- WHAT THE TASK REQUIRES
Leave out the pictures and restate the rest of the data exactly.

═════ SUPPLIED INFORMATION

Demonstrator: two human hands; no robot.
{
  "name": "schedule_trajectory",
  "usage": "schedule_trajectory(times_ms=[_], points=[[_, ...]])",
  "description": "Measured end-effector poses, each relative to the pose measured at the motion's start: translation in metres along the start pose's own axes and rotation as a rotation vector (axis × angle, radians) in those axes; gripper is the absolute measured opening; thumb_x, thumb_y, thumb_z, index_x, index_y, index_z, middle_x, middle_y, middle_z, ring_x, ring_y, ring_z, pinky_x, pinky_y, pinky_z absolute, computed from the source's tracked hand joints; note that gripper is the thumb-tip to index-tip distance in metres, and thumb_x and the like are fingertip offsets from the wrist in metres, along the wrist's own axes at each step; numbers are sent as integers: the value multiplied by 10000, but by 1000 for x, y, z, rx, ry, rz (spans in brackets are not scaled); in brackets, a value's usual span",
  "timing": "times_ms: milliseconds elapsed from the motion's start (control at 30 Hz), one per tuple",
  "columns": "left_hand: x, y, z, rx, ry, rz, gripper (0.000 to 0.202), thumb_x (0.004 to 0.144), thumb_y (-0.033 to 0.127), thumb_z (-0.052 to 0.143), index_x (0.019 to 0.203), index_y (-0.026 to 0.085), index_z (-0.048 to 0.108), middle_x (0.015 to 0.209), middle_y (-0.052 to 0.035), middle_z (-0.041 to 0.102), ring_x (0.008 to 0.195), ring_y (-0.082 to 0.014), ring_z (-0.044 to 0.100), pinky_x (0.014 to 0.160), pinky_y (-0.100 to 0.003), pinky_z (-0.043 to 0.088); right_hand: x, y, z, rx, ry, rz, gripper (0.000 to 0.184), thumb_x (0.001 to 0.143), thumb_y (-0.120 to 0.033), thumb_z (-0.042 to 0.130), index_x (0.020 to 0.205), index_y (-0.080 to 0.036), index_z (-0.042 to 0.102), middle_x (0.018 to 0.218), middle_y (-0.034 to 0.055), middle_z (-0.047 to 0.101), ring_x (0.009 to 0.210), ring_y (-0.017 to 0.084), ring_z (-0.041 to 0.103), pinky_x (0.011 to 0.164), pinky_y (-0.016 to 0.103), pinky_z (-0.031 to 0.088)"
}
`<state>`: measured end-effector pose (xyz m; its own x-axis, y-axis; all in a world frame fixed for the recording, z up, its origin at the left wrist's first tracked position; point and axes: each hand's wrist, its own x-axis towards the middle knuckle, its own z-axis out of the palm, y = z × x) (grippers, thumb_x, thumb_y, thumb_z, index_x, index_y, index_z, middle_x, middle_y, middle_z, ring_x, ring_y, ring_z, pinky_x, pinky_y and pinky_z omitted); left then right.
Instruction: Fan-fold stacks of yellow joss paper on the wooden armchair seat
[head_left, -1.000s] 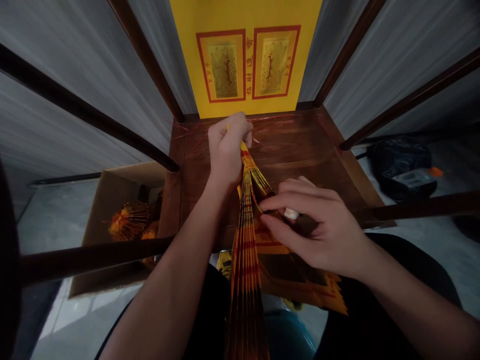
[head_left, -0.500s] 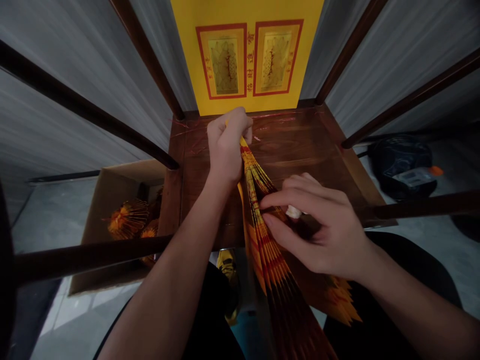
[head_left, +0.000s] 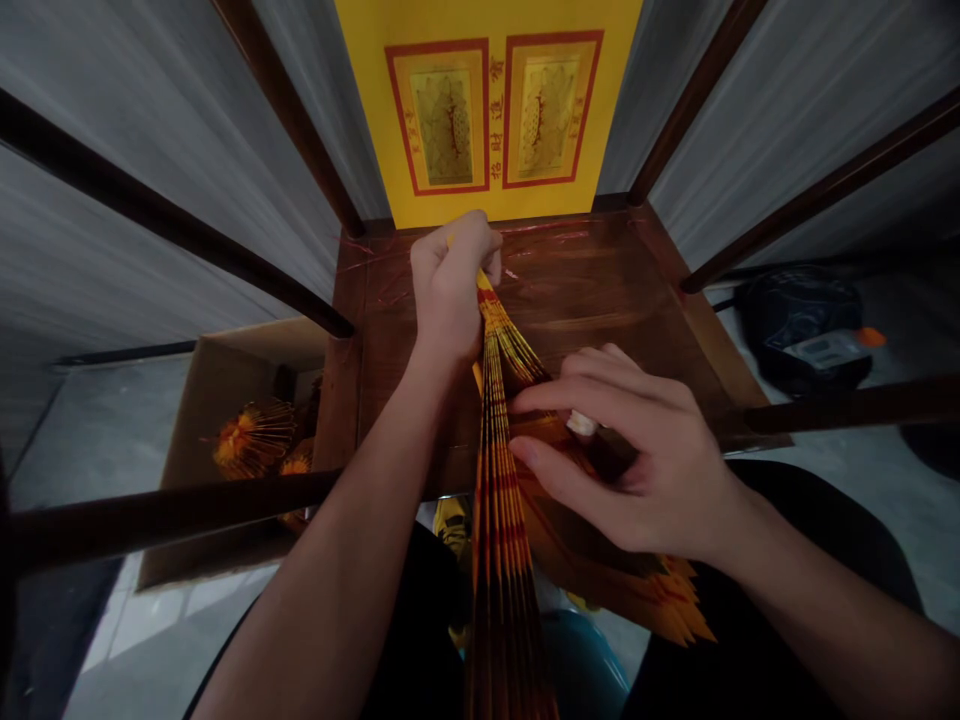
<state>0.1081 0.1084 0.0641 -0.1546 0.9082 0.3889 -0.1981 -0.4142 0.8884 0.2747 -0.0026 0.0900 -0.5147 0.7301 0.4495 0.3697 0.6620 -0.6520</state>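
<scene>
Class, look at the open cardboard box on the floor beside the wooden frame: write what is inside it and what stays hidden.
Two fanned yellow-and-red paper bundles lie inside the cardboard box; the dark wooden rail crosses over it, hiding whatever lies beneath.

The folded paper strip [head_left: 499,500] runs off the bottom edge in front of the stool [head_left: 600,300], its top end buried in the left hand [head_left: 450,290]. The right hand [head_left: 630,455] half hides a small white thing [head_left: 582,424]. Behind the stool, the yellow poster [head_left: 487,110] is cut off at the top, its small red writing too tiny to read.
</scene>
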Motion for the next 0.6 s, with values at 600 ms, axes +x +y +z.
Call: schedule_trajectory(times_ms=[600], points=[[-6, 3, 7, -29, 31, 31, 496, 894, 164, 549, 482, 251, 286, 513, 7, 248, 533, -148, 191, 589, -363, 182, -1, 7, 0, 79, -11, 16, 126, 957, -255, 736, 1082, -254, 749, 747, -23, 610, 709, 165, 562, 746, 359, 473]])
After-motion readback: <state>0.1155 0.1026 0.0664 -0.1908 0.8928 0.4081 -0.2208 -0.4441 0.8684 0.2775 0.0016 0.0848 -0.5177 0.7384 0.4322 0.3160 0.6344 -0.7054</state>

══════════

- REPLY TO THE EXERCISE
Demonstrator: two human hands; no robot.
{
  "name": "schedule_trajectory",
  "usage": "schedule_trajectory(times_ms=[_], points=[[_, ...]])",
  "description": "Measured end-effector poses, each relative to the pose measured at the motion's start: translation in metres along the start pose's own axes and rotation as a rotation vector (axis × angle, radians) in those axes; gripper is the absolute measured opening; thumb_x, thumb_y, thumb_z, index_x, index_y, index_z, middle_x, middle_y, middle_z, ring_x, ring_y, ring_z, pinky_x, pinky_y, pinky_z absolute, computed from the source's tracked hand joints; note that gripper is the thumb-tip to index-tip distance in metres, and thumb_x and the like are fingertip offsets from the wrist in metres, along the wrist's own axes at each step; numbers are sent as integers: the value multiplied by 10000, but by 1000 for x, y, z, rx, ry, rz (spans in brackets are not scaled); in brackets, a value's usual span",
  "timing": "times_ms: milliseconds elapsed from the motion's start (control at 30 Hz), one per tuple",
  "columns": "left_hand: x, y, z, rx, ry, rz, gripper (0.000 to 0.202), thumb_x (0.004 to 0.144), thumb_y (-0.033 to 0.127), thumb_z (-0.052 to 0.143), index_x (0.019 to 0.203), index_y (-0.026 to 0.085), index_z (-0.048 to 0.108), middle_x (0.015 to 0.209), middle_y (-0.052 to 0.035), middle_z (-0.041 to 0.102), ring_x (0.008 to 0.195), ring_y (-0.082 to 0.014), ring_z (-0.044 to 0.100), pinky_x (0.014 to 0.160), pinky_y (-0.100 to 0.003), pinky_z (-0.043 to 0.088); right_hand: x, y, z, rx, ry, rz, gripper (0.000 to 0.184), thumb_x (0.001 to 0.143), thumb_y (-0.120 to 0.033), thumb_z (-0.042 to 0.130), index_x (0.020 to 0.205), index_y (-0.080 to 0.036), index_z (-0.042 to 0.102), middle_x (0.018 to 0.218), middle_y (-0.034 to 0.055), middle_z (-0.047 to 0.101), ring_x (0.009 to 0.210), ring_y (-0.017 to 0.084), ring_z (-0.041 to 0.103), pinky_x (0.011 to 0.164), pinky_y (-0.016 to 0.103), pinky_z (-0.031 to 0.088)"
}
`<state>`: measured end-effector pose (xyz m; its own x-axis, y-axis; all in a world frame fixed for the recording, z up, its origin at the left wrist's first tracked position; point and axes: each hand's wrist, its own x-axis towards the middle knuckle, its own z-axis out of the palm, y = z × x) (grippers, thumb_x, thumb_y, thumb_z, index_x, index_y, index_z, middle_x, middle_y, middle_z, ring_x, ring_y, ring_z, pinky_x, pinky_y and pinky_z omitted); left then right.
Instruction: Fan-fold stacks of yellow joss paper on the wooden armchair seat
[head_left, -1.000s] 
[head_left, -0.500s] 
[head_left, +0.000s] 
<state>0.1081 0.1084 0.0641 -0.1546 0.9082 0.3889 -0.1981 -0.4142 0.8884 0.2747 -0.0026 0.0900 -0.5147 0.7301 0.4495 0.3697 0.6620 -0.6520</state>
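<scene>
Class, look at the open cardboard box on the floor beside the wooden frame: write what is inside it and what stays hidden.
Two fanned yellow-and-red paper bundles lie inside the cardboard box; the dark wooden rail crosses over it, hiding whatever lies beneath.

The folded paper strip [head_left: 499,500] runs off the bottom edge in front of the stool [head_left: 600,300], its top end buried in the left hand [head_left: 450,290]. The right hand [head_left: 630,455] half hides a small white thing [head_left: 582,424]. Behind the stool, the yellow poster [head_left: 487,110] is cut off at the top, its small red writing too tiny to read.
</scene>
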Motion for the next 0.6 s, with values at 600 ms, axes +x +y +z.
Call: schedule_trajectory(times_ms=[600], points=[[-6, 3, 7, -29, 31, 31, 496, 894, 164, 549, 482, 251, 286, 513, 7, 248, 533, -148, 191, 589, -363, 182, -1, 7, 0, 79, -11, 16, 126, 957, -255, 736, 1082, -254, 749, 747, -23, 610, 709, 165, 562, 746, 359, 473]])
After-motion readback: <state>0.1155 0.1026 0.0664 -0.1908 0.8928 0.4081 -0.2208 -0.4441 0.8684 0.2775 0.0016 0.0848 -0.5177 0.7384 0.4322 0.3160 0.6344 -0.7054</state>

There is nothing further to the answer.